普段はそんな命令を出さない。割に合わないから。
「どんな現場にも、目的は設定される。やり方も状況もそれ次第で変わるもんさ」
「仮に、同じ状況なら逃げの一手か……」
「まあな。ただし、こっちの装備が整ってりゃ別だ」
「あ?」
「ジェイが愛用の狙撃銃を持って、今のケイはその弾丸をケースで運ぶ役目。あたしが真面目に殺しをやって、セツがちゃんと使い慣れたナイフを持ってりゃ、大した仕事にゃならねえさ」
「俺が斥候の相手をしている間に、本部壊滅だな……」
「そういうことだ」
「随分と買うな」
「なんだジェイ、そのくらいは余裕だろ。せいぜい六小隊くらいなもんじゃないか」
「まあ、な」
「つーか、オレの得物知ってんのかよ」
「実際に使ってるところは知らねえけど、ナイフとなりゃ二番目か? ――あたしが三番目だ、セツ」
「へえ……」
ナイフのことはベルから聞いていた。
お互いに引き合ったのだ――と、今の小夜には断言できない。そこまでの思考が回らないからだ。
「確か、
「おい、そこに気付いててそれかよ」
「あー? 常識ってやつを覚えるのが優先だろーが」
「そういえば、そうだったな……」
「――なあ」
ケイオスは、それが馬鹿な質問だとわかっている。
「アイ、お前ならセツを殺せるか?」
「無理だ」
「いや、それはいい。今だろうが将来的にはどうとか、どっちが強いとか、そういうことじゃない。俺が知りたいのは、何故か、だ。何が違う?」
「単純な経験量だ。セツ、あたしよりお前の方が正しく説明できるだろ。あたしのは感覚だ」
「まだ言語化できねーってか。じゃあ、大前提として、あくまでも一例に過ぎないってことを忘れんなよ? だからこいつはたとえ話だ」
実際の戦闘なんて、何が起きるかわからない。気のゆるみもあれば、奇襲もある。向かい合って始める訓練とは別物だ。
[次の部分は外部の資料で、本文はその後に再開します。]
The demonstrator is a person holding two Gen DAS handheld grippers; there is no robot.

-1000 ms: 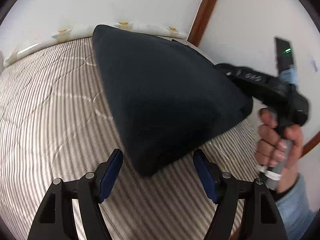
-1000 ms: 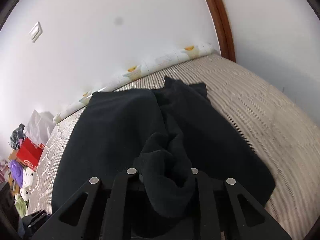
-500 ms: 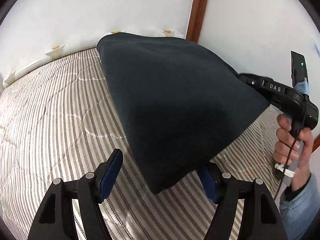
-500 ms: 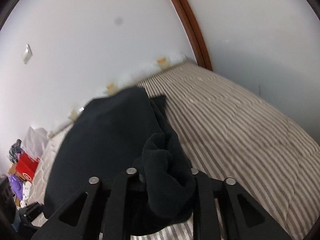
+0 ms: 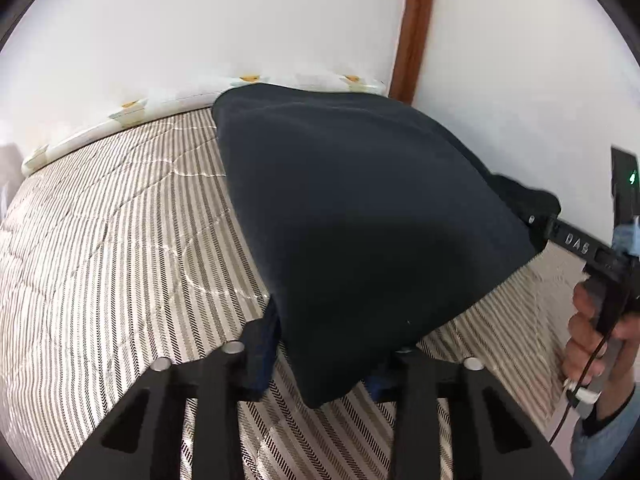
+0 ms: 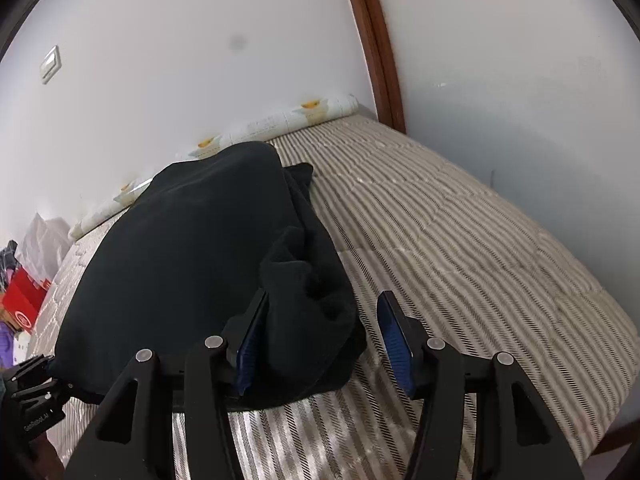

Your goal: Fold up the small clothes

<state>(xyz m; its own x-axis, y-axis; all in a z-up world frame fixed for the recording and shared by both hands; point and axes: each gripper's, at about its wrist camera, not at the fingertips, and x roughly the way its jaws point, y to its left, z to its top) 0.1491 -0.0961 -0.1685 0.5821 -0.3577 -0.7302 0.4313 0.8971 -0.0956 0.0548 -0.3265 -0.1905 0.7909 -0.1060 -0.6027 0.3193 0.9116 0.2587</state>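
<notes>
A dark navy garment (image 5: 360,216) lies spread on the striped mattress (image 5: 100,240). Its near corner hangs between the fingers of my left gripper (image 5: 320,364), whose jaws stand part-way apart around the cloth. In the right wrist view the same garment (image 6: 188,248) lies bunched at its near end. My right gripper (image 6: 320,340) is open, its blue pads (image 6: 394,338) apart with the bunched cloth lying loose between them. The right gripper also shows in the left wrist view (image 5: 576,244), held by a hand at the garment's right edge.
White walls and a brown wooden post (image 5: 412,28) border the mattress at the back. A rolled patterned sheet (image 6: 280,120) lines the far edge. Red and white items (image 6: 24,296) are piled beyond the mattress's left end. The mattress's right edge (image 6: 616,408) drops off nearby.
My right gripper has opened and let go of the bunched cloth it was shut on. My left gripper's fingers have come closer together around the garment's near corner. The garment has settled lower.
</notes>
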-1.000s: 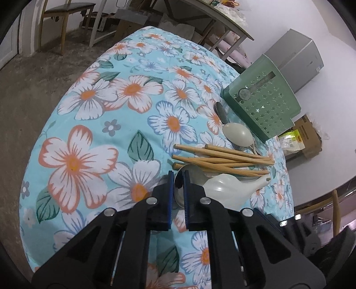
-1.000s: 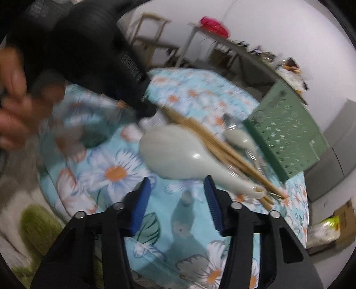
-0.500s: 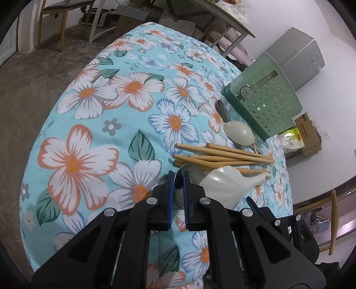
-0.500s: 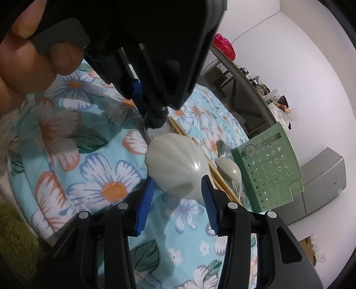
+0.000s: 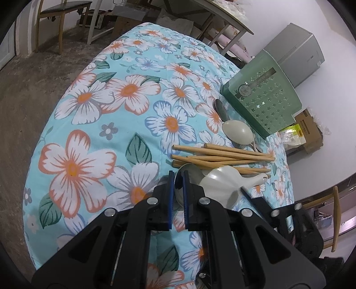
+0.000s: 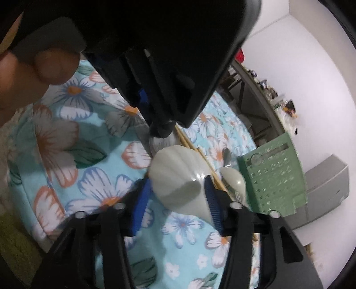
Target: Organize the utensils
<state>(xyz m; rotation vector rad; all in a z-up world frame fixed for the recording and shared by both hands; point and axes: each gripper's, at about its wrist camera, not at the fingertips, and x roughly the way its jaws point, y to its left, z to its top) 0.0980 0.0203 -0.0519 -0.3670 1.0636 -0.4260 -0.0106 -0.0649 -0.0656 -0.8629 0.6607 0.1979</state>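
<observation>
My left gripper (image 5: 178,177) is shut on the rim of a metal spoon (image 5: 192,174) that lies on the floral tablecloth (image 5: 111,111). Just to its right, a large white ceramic spoon (image 6: 178,175) sits between the blue pads of my right gripper (image 6: 176,195). Those jaws are closing and both pads touch the spoon's bowl, which is tipped up off the cloth. Several wooden chopsticks (image 5: 222,155) lie behind it. Further back are a small pale spoon (image 5: 237,132), a dark metal spoon (image 5: 219,109) and the green perforated basket (image 5: 262,100).
The left gripper's black body (image 6: 155,66) and a hand (image 6: 22,73) fill the top of the right wrist view. The table's edge drops to the floor on the left. A grey cabinet (image 5: 296,51), a cardboard box (image 5: 309,131) and a wooden chair (image 5: 62,13) stand around the table.
My right gripper came in closer, rolled, and narrowed around the white spoon's bowl, which now tips up. The left gripper has stayed shut and still on the metal spoon.
</observation>
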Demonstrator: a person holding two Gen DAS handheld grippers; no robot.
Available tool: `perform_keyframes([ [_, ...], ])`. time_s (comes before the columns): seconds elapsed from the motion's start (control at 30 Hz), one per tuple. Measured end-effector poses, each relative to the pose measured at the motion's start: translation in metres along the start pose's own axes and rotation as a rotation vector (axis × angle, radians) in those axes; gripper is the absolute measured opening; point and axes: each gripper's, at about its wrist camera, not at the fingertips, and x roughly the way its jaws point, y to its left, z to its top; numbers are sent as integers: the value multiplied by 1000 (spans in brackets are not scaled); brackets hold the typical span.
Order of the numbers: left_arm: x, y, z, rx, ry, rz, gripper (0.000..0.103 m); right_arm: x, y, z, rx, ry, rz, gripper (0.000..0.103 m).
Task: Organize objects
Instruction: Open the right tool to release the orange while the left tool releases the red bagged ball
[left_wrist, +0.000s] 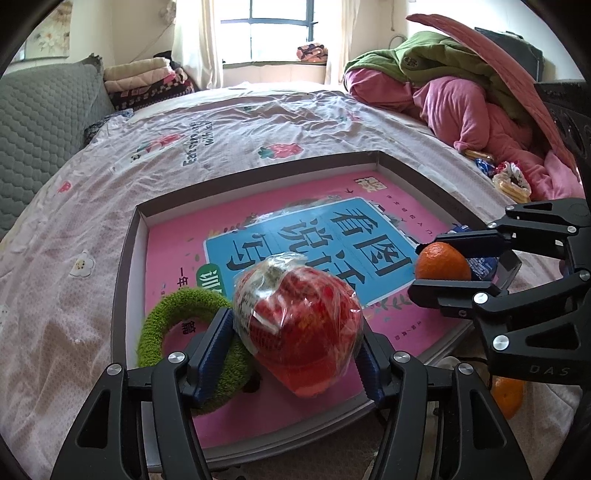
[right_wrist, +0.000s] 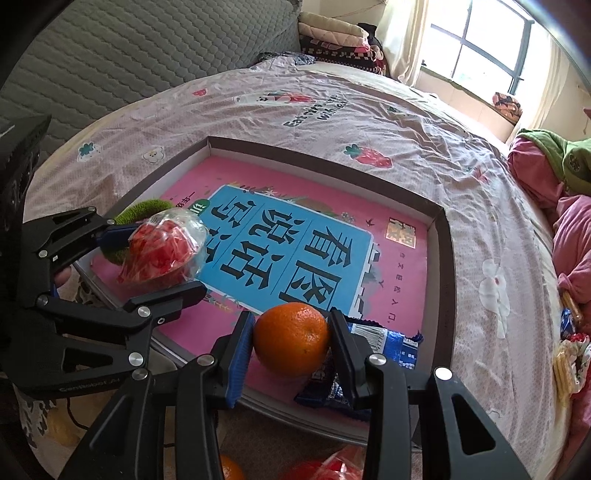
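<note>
A shallow grey box (left_wrist: 125, 266) lies on the bed with a pink and blue book (left_wrist: 177, 243) flat inside it. My left gripper (left_wrist: 295, 332) is shut on a red apple in clear wrap (left_wrist: 299, 321), low over the book's near corner. A green fuzzy ring (left_wrist: 166, 314) lies under its left finger. In the right wrist view my right gripper (right_wrist: 291, 321) is shut on an orange (right_wrist: 291, 338) above the box's near edge, with a blue snack packet (right_wrist: 399, 343) lying beneath it. The left gripper (right_wrist: 162, 260) and the apple (right_wrist: 162, 251) show at the left there.
A second orange (left_wrist: 509, 395) and another red wrapped item (right_wrist: 332, 465) lie near the front, outside the box. Loose snacks (left_wrist: 511, 181) sit by a heap of pink and green clothing (left_wrist: 461, 103) on the right. A grey padded headboard (left_wrist: 44, 122) borders the left.
</note>
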Motion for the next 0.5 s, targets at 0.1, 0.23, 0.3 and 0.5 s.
perform_keyframes([
  [0.1, 1, 2, 1, -12, 3, -7, 66, 0, 1, 0, 0, 0, -1, 40],
  [0.23, 2, 5, 1, -30, 7, -19, 68, 1, 1, 0, 0, 3, 0, 41],
  [0.3, 2, 6, 1, -37, 10, -23, 68, 1, 2, -1, -4, 2, -2, 41],
  [0.5, 1, 10, 3, -60, 13, -32, 69, -2, 0, 2, 7, -17, -1, 45],
])
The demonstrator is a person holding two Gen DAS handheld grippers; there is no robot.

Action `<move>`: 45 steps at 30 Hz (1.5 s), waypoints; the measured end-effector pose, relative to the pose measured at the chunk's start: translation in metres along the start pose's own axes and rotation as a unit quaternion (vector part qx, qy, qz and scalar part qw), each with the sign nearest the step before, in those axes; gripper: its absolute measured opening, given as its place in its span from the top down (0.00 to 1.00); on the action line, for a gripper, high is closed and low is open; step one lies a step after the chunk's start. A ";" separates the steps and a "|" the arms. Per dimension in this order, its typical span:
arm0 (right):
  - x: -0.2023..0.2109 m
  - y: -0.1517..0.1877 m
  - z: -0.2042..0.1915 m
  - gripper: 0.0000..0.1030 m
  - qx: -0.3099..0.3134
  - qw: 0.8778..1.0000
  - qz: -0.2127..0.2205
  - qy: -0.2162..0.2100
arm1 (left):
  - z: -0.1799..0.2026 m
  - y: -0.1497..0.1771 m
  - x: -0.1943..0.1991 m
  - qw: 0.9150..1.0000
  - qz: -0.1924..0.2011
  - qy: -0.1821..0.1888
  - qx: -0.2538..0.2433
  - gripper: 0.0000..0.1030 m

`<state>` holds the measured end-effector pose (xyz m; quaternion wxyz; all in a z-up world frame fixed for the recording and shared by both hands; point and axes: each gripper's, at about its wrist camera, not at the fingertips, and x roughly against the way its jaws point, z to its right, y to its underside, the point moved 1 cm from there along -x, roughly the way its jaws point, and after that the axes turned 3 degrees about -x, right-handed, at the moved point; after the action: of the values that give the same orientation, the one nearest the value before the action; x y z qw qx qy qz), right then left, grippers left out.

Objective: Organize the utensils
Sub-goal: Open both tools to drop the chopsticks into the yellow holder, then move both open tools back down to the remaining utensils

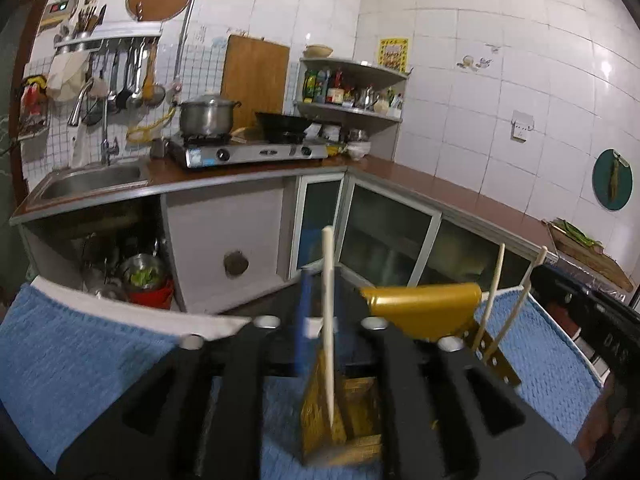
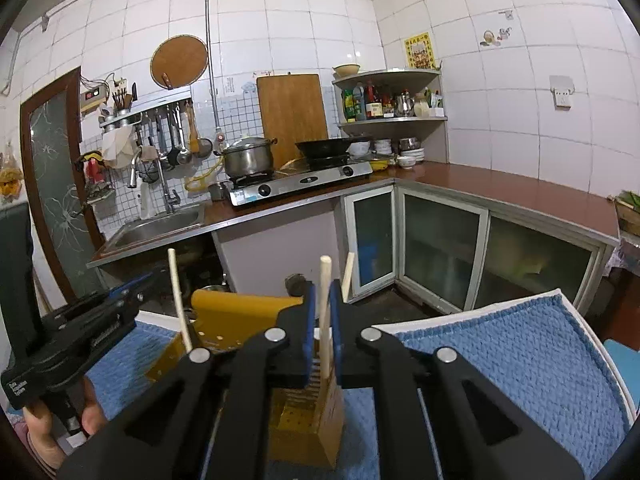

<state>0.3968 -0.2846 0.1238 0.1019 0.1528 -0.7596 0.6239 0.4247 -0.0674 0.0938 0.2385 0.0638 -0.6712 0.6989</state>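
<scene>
A gold perforated utensil holder (image 1: 424, 312) stands on a blue towel (image 1: 72, 360); it also shows in the right wrist view (image 2: 240, 312). Its front compartment (image 1: 348, 416) lies below my left gripper (image 1: 320, 316), whose blue pads close on an upright pale chopstick (image 1: 328, 320). Two more chopsticks (image 1: 494, 296) stand in the holder's far side. My right gripper (image 2: 322, 320) is shut on another upright chopstick (image 2: 325, 312) above the holder's compartment (image 2: 308, 412). The left gripper's body (image 2: 80, 340) shows at left, beside a standing chopstick (image 2: 178, 300).
A kitchen counter (image 2: 500, 188) with sink (image 2: 160, 228), gas stove (image 2: 304, 180), pot and wok runs behind. Glass-door cabinets (image 2: 440, 248) stand below it. The towel (image 2: 500, 364) covers a white-edged table. A cutting board with greens (image 1: 580, 248) lies at right.
</scene>
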 end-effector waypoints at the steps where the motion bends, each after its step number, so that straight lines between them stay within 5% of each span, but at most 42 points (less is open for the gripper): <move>1: 0.004 -0.001 0.001 0.57 -0.003 1.000 0.001 0.001 | -0.002 0.001 0.007 1.000 -0.003 -0.006 0.002 0.49; 2: 0.009 -0.002 0.001 0.47 -0.004 1.000 0.004 0.006 | -0.005 0.002 0.017 1.000 0.005 -0.015 0.004 0.43; 6: 0.029 -0.001 -0.001 0.46 0.011 1.000 0.005 0.023 | -0.014 0.003 0.045 1.000 -0.001 -0.022 0.002 0.32; 11: 0.057 0.018 -0.003 0.35 0.023 0.998 -0.002 0.053 | -0.028 0.016 0.087 0.999 -0.002 -0.035 0.017 0.06; 19: 0.075 0.090 -0.008 0.16 0.017 0.995 -0.067 0.076 | -0.031 0.067 0.112 0.996 -0.072 -0.050 0.016 0.05; 30: 0.065 0.180 -0.019 0.14 0.023 0.982 -0.167 0.081 | -0.022 0.141 0.096 0.986 -0.161 -0.045 0.007 0.05; 41: 0.018 0.177 -0.013 0.15 -0.009 0.977 -0.196 0.088 | -0.021 0.167 0.063 0.976 -0.213 -0.045 0.020 0.11; 45: -0.006 0.178 -0.014 0.31 -0.015 0.972 -0.217 0.083 | -0.017 0.170 0.059 0.974 -0.223 -0.036 0.019 0.27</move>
<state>0.3376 -0.2390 -0.0389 0.2997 0.2607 -0.7062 0.5861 0.3054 -0.0338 -0.0380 0.3623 0.2417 -0.6350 0.6380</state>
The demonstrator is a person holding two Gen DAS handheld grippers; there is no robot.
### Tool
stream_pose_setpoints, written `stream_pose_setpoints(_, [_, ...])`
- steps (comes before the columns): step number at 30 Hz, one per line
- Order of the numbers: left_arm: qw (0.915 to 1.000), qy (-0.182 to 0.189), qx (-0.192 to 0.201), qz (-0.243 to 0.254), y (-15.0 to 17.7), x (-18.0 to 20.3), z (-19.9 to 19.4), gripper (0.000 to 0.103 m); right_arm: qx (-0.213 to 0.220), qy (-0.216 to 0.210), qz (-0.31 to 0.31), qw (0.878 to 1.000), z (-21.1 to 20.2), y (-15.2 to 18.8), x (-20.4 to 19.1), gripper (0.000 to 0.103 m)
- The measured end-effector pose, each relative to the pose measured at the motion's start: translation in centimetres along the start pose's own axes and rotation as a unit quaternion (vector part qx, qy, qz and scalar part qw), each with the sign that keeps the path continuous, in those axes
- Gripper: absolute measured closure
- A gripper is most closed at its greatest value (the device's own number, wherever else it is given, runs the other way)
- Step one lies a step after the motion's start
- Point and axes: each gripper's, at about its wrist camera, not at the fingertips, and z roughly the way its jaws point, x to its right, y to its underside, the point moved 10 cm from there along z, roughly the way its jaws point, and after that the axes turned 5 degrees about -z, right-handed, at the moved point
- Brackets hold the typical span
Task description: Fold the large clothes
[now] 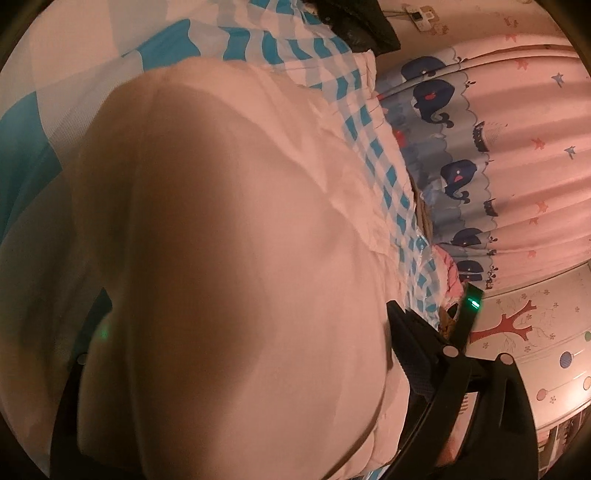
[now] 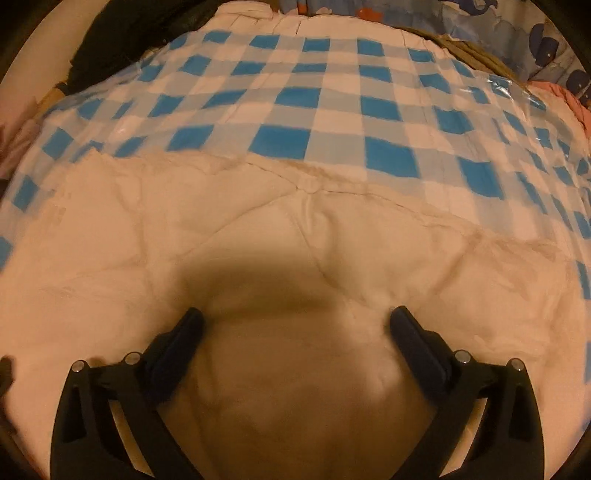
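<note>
A large pale pink-white garment (image 2: 258,236) lies spread on a bed with a blue-and-white checked cover (image 2: 332,103). My right gripper (image 2: 295,321) is open, its two black fingers (image 2: 410,332) wide apart and pressed down on the garment. In the left wrist view the same garment (image 1: 240,277) hangs close over the lens and covers most of my left gripper (image 1: 255,325). Only its right finger (image 1: 413,354) shows clearly, next to the cloth; the left finger is mostly hidden behind the fabric. The checked cover (image 1: 373,147) shows beyond it.
A dark garment (image 2: 122,37) lies at the bed's far left corner, also in the left wrist view (image 1: 354,26). A whale-print curtain (image 1: 498,147) hangs beside the bed. A pink cloth (image 2: 565,99) lies at the bed's right edge.
</note>
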Motion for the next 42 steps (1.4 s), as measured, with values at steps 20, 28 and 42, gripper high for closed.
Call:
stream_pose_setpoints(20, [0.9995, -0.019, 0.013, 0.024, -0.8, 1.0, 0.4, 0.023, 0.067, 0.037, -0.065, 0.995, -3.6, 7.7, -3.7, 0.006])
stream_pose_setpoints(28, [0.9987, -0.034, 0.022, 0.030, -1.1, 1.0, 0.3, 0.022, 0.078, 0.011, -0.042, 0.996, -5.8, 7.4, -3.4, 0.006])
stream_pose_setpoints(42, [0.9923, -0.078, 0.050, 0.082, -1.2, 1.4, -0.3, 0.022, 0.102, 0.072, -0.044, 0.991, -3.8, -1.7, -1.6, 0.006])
「たとえば、現段階でオレとアイを比較して、あーわかりやすく腕一本だ。それを犠牲にすりゃアイを殺せるとしよう。いやオレじゃなくてもいいか。ジェイ、お前ならどうする?」
「右腕か、左腕かを選択するしかないな」
「俺もそうだ」
「前提がそうである以上、まあ腕は失うんだけどな。この問題は、そういうことじゃねーんだよ。なあアイ、お前はナイフでどこまで斬れば、奪えたと思う?」
「――そこか」
「そこだ。ちなみに言うと、オレの場合は骨の四分の一まで到達したくらいなら、自然回復することを知ってるぜ。けど、アイはそこまでナイフが入り込めば、致命傷とは言わずとも、攻撃が当たったと考える。――経験量ってのは、そういうことなんだよ」
「あたしのナイフが骨に当たるくらいで、お前は首を飛ばしてるわけだ」
「簡単に言えばな。けど、普通の人間がやることじゃねーよ……と、思ってたんだけどなあ」
そうだ。
けれど現実には、ベルやジニーなんて、それがどうしたと、当たり前のよう受け止めている連中がいた。
世界が広いとはこのことだ。
小夜には、そんな殺しの技術しかなかったのに。
「そんなもんだと、覚えておくくらいで充分だぜ。そんなことより、訓練校に戻ったあとを考えた方が有意義だ」
確かにその通りだと、会話はそこで転じた。
――経験を無駄にしないコツは、どんなものでも反省点を考察することだ。
人は、その反省から学び、成長する。